# Newbie questions about Ensolite



## jmhinkle (Dec 24, 2009)

I'm going to start sound deadening the doors on my car, but after reading lots of threads I became more confused about proper methods.

I understand the need to put down a layer of the Dynamat (brand only used for example) and a layer of ensolite over it too. My problems starts here though. Chris did a great looking job on the doors and I was prepared to follow suit until I read this blurb from Raammat: "Install a small patch of Ensolite over the area behind the speakers, 8x8" 9x9", etc..

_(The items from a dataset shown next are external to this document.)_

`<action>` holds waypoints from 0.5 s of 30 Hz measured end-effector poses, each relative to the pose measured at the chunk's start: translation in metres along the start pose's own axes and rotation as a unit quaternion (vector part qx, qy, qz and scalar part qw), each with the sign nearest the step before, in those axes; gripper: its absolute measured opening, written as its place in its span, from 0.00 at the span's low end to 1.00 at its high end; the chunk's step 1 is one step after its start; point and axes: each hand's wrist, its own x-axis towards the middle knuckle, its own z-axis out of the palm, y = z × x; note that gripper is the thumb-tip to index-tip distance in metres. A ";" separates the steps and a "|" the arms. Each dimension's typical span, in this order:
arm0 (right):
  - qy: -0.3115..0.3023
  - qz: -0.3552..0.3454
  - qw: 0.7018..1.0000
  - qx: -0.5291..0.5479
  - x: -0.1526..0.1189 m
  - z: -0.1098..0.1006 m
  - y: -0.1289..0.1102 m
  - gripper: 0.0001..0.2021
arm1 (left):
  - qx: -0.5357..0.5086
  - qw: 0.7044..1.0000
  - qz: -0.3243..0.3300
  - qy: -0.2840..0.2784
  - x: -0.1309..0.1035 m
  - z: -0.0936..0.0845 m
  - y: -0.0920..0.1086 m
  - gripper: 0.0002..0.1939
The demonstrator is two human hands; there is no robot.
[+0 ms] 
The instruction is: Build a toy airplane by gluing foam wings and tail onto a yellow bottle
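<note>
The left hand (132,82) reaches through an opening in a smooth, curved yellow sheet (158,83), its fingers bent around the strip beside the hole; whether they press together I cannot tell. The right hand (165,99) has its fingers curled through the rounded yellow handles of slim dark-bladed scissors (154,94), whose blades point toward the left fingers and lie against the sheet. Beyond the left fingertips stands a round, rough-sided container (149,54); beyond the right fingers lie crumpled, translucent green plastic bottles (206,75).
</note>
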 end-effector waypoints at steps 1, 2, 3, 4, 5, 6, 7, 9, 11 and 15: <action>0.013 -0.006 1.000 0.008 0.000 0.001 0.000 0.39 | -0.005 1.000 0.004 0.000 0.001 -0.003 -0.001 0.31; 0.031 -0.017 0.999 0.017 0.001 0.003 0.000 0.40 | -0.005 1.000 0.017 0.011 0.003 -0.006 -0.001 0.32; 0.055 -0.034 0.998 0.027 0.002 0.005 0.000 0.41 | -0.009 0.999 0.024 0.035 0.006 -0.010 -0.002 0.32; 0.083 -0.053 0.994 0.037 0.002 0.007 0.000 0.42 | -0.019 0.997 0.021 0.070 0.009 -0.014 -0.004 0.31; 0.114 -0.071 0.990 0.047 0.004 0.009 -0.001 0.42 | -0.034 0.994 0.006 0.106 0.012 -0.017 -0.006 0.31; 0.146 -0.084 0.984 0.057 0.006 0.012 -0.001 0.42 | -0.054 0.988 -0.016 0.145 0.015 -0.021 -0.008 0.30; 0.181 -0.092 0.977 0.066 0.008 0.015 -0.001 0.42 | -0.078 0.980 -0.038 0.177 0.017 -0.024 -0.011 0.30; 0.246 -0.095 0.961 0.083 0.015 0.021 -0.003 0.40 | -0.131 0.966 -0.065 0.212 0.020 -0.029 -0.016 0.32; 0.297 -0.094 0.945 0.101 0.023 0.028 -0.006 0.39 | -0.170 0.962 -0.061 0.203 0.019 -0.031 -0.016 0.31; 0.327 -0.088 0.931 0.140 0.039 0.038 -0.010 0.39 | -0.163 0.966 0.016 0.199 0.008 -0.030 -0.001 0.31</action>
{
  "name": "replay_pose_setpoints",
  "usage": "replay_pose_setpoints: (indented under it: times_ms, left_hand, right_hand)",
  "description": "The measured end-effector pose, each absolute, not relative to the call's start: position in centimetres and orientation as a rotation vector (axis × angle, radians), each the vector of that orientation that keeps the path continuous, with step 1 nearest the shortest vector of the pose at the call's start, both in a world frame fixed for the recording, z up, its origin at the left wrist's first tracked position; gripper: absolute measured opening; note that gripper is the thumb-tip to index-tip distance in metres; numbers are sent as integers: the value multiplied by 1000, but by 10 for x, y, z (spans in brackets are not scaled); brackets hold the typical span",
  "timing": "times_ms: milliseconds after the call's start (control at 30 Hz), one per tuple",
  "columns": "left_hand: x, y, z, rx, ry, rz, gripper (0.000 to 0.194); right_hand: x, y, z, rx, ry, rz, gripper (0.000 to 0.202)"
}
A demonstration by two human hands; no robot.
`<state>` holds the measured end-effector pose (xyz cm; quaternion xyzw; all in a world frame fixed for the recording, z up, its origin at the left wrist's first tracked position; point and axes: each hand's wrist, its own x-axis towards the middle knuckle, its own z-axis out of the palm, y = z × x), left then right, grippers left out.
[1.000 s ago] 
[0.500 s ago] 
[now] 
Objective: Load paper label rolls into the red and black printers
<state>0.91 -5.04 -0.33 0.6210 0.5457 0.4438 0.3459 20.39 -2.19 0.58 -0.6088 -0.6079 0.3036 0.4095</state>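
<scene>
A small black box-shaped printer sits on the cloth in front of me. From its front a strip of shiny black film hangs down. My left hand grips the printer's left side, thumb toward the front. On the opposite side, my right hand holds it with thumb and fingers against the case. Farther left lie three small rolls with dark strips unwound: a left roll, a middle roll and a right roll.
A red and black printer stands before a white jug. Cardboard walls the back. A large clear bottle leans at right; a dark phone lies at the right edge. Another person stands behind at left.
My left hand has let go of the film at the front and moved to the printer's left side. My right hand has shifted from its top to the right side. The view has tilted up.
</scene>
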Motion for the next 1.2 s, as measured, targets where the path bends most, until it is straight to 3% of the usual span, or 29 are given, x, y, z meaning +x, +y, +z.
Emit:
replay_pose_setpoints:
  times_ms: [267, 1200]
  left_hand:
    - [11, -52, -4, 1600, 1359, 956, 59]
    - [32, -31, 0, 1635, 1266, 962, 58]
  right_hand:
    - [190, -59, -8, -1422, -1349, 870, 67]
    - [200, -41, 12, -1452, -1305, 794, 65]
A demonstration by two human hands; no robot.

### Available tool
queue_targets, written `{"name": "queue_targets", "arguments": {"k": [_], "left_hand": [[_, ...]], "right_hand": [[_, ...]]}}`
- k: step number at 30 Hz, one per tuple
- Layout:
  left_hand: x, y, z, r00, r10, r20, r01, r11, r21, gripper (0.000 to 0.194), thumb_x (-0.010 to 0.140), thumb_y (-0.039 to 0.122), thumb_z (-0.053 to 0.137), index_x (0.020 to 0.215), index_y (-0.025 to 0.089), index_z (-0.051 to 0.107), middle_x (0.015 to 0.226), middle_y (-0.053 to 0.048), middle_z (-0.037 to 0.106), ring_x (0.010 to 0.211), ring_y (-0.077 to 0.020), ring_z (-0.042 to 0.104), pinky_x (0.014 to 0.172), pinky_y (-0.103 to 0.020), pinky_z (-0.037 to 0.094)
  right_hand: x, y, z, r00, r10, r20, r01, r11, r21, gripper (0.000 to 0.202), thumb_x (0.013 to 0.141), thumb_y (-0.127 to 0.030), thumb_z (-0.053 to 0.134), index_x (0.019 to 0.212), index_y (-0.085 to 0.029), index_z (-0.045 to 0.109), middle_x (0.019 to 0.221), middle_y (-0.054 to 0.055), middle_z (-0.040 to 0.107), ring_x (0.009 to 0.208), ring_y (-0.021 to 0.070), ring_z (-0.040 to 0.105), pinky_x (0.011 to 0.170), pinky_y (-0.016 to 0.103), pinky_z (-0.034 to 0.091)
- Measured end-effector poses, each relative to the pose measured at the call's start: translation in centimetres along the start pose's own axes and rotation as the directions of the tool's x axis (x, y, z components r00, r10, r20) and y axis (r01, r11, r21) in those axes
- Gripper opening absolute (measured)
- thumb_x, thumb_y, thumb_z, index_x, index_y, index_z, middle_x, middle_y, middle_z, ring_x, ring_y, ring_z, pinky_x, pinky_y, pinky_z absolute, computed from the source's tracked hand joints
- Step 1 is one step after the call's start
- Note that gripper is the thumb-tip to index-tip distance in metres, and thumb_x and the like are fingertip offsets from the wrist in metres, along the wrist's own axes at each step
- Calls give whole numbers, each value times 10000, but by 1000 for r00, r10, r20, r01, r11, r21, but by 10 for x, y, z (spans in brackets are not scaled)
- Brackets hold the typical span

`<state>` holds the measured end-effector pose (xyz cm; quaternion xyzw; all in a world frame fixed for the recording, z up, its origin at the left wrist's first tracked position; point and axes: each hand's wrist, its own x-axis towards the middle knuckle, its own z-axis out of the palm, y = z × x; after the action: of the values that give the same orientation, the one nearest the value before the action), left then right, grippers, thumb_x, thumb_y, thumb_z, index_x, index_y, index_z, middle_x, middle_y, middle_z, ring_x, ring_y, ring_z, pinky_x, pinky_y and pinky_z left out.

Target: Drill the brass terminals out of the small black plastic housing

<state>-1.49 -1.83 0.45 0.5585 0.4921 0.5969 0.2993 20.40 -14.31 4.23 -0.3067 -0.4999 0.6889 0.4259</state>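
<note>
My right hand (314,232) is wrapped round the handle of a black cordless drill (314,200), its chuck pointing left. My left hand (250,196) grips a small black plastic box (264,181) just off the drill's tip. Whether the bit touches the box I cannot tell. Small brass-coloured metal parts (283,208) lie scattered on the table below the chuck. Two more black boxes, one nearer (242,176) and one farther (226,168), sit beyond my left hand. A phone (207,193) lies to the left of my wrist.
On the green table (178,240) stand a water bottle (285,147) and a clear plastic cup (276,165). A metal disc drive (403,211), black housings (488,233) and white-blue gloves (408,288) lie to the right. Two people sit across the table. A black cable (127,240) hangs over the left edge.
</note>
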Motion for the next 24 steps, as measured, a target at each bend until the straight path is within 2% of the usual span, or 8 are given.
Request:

NOTE: DO NOT use more than this, if you add to much it will cause a great reduction in the midbass response and just not sound all that great. We only want to break up the back wave off the speaker and this works just as well as those expensive pads sold for this purpose"

According to them you Ensolite over the door after putting the inner panel back on and sealing the holes or it reduces midbass. Yet, everyone gave Chris kudos on his great door job. Well, which is it? I want to do this right and definitely don't want to lose any midbass as I have none currently from the fronts.

Please straighten me out on this whole ensolite installation portion of sound deadening.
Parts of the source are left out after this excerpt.